Word for word, give the data again without its pictures.

── Dataset extract

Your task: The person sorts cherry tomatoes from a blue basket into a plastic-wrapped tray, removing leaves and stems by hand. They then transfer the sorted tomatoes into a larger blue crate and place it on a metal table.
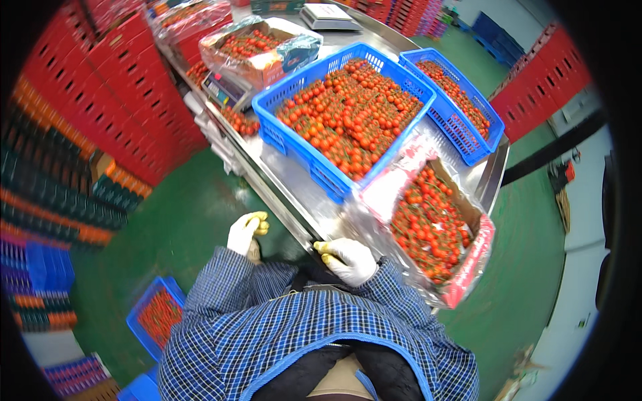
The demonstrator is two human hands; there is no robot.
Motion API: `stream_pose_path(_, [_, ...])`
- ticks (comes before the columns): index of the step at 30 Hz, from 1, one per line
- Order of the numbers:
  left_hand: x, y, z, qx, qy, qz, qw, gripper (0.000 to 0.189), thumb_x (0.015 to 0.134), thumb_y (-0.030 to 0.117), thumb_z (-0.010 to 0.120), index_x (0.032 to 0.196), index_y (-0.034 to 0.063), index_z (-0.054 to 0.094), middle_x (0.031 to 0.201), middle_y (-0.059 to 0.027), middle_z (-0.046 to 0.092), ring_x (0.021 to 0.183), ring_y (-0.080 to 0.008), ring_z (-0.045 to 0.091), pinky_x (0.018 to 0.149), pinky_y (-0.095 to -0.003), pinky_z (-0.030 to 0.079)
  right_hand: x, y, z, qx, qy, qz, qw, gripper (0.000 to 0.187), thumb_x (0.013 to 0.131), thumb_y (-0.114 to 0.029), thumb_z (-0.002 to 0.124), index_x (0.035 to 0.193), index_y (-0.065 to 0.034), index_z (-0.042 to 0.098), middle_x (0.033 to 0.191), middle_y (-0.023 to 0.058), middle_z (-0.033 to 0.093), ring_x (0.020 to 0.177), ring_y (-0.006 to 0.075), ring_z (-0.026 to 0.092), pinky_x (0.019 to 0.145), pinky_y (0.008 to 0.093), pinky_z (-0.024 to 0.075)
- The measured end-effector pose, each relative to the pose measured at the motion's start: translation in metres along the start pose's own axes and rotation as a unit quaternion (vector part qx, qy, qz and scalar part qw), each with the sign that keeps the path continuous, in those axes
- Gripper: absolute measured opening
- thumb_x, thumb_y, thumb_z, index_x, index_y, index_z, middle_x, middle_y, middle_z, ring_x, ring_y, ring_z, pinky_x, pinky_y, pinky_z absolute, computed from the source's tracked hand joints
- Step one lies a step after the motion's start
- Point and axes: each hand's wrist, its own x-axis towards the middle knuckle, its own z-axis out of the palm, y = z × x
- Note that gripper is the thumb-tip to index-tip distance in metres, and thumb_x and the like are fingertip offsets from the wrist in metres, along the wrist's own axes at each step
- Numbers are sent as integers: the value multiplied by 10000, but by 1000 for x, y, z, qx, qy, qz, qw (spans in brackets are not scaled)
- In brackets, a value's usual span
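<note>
White gloves with yellowed fingertips cover both hands. My left hand (248,231), fingers curled, hangs over the green floor just off the metal table's edge, with nothing visible in it. My right hand (347,258) is at the table's rim (296,220), its fingers bent; whether it grips the rim I cannot tell. Right of it lies a cardboard box (469,273) lined with clear plastic, full of cherry tomatoes on the vine (431,225). Beyond it stands a large blue plastic crate (321,173) heaped with more vine tomatoes (351,115).
Another blue crate (451,113) of tomatoes sits at the table's far right. A digital scale (228,90) and a plastic-wrapped box (271,70) stand at the left, with a second scale (328,17) farther back. Red crates (115,90) are stacked left. A blue crate (143,336) rests on the floor.
</note>
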Motion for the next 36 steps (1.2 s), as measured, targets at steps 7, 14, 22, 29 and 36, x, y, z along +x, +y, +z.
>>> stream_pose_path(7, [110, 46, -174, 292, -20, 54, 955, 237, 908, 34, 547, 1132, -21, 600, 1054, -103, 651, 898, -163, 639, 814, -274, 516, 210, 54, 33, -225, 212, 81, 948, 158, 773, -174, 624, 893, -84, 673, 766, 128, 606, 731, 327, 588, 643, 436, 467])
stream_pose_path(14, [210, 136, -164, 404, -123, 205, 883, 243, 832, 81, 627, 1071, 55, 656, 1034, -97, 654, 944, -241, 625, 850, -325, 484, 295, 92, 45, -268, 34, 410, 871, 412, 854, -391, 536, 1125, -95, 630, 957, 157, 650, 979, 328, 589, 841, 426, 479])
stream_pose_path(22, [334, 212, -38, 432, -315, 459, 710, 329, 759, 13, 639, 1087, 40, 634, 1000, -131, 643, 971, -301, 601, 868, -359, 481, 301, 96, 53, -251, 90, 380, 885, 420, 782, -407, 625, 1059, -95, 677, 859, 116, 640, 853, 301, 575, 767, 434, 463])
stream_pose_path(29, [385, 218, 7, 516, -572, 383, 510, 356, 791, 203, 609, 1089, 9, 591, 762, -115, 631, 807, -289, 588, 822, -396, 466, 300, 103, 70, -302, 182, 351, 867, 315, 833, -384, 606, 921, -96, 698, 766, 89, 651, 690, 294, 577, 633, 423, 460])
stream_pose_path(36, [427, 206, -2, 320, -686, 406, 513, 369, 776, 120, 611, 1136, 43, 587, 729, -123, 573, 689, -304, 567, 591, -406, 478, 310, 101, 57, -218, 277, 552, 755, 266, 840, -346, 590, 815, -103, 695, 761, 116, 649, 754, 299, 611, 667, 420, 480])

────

**Result for this task:**
Your task: The person sorts cherry tomatoes from a blue basket into a plastic-wrapped tray, removing leaves and stems by hand. They then transfer the sorted tomatoes into a larger blue crate and place it on a metal table.
The demonstrator is two human hands; there is no robot.
Motion API: `stream_pose_path(_, [_, ...])`
- ticks (comes before the columns): index of the step at 30 Hz, from 1, one per line
- Order of the numbers:
  left_hand: x, y, z, qx, qy, qz, qw, gripper (0.000 to 0.189), thumb_x (0.015 to 0.134), thumb_y (-0.030 to 0.117), thumb_z (-0.010 to 0.120), index_x (0.032 to 0.196), index_y (-0.034 to 0.063), index_z (-0.054 to 0.094), middle_x (0.031 to 0.201), middle_y (-0.059 to 0.027), middle_z (-0.046 to 0.092), ring_x (0.021 to 0.183), ring_y (-0.080 to 0.008), ring_z (-0.045 to 0.091), pinky_x (0.018 to 0.149), pinky_y (-0.095 to -0.003), pinky_z (-0.030 to 0.079)
  right_hand: x, y, z, qx, qy, qz, qw, gripper (0.000 to 0.187), thumb_x (0.013 to 0.131), thumb_y (-0.114 to 0.029), thumb_z (-0.002 to 0.124), index_x (0.035 to 0.193), index_y (-0.065 to 0.034), index_z (-0.042 to 0.098), middle_x (0.033 to 0.191), middle_y (-0.023 to 0.058), middle_z (-0.033 to 0.093), ring_x (0.020 to 0.177), ring_y (-0.006 to 0.075), ring_z (-0.026 to 0.092), pinky_x (0.019 to 0.145), pinky_y (0.008 to 0.093), pinky_z (-0.024 to 0.075)
- The measured end-effector pose, each relative to the pose measured at the motion's start: translation in metres along the start pose's own axes and rotation as a unit quaternion (vector part qx, qy, qz and scalar part qw), each with the sign that keeps the path continuous, in those axes
- Gripper: absolute measured opening
- thumb_x, thumb_y, thumb_z, index_x, index_y, index_z, middle_x, middle_y, middle_z, ring_x, ring_y, ring_z, pinky_x, pinky_y, pinky_z absolute, computed from the source's tracked hand joints
- Step one lies a step after the motion's start
- Point and axes: each hand's wrist, its own x-axis towards the middle knuckle, its own z-axis out of the palm, y = z × x
- Note that gripper is the thumb-tip to index-tip distance in metres, and thumb_x and the like are fingertip offsets from the wrist in metres, along the wrist's own axes at each step
- Numbers are sent as integers: the value multiplied by 10000, but by 1000 for x, y, z, qx, qy, qz, qw (spans in brackets are not scaled)
- In brackets, a value's usual span
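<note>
White gloves with yellowed fingertips cover both hands. My left hand (248,231), fingers curled, hangs over the green floor just off the metal table's edge, with nothing visible in it. My right hand (347,258) is at the table's rim (296,220), its fingers bent; whether it grips the rim I cannot tell. Right of it lies a cardboard box (469,273) lined with clear plastic, full of cherry tomatoes on the vine (431,225). Beyond it stands a large blue plastic crate (321,173) heaped with more vine tomatoes (351,115).
Another blue crate (451,113) of tomatoes sits at the table's far right. A digital scale (228,90) and a plastic-wrapped box (271,70) stand at the left, with a second scale (328,17) farther back. Red crates (115,90) are stacked left. A blue crate (143,336) rests on the floor.
</note>
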Motion for the next 36 steps (1.2 s), as measured, targets at steps 7, 14, 22, 29 and 36, x, y, z along +x, +y, +z.
>>> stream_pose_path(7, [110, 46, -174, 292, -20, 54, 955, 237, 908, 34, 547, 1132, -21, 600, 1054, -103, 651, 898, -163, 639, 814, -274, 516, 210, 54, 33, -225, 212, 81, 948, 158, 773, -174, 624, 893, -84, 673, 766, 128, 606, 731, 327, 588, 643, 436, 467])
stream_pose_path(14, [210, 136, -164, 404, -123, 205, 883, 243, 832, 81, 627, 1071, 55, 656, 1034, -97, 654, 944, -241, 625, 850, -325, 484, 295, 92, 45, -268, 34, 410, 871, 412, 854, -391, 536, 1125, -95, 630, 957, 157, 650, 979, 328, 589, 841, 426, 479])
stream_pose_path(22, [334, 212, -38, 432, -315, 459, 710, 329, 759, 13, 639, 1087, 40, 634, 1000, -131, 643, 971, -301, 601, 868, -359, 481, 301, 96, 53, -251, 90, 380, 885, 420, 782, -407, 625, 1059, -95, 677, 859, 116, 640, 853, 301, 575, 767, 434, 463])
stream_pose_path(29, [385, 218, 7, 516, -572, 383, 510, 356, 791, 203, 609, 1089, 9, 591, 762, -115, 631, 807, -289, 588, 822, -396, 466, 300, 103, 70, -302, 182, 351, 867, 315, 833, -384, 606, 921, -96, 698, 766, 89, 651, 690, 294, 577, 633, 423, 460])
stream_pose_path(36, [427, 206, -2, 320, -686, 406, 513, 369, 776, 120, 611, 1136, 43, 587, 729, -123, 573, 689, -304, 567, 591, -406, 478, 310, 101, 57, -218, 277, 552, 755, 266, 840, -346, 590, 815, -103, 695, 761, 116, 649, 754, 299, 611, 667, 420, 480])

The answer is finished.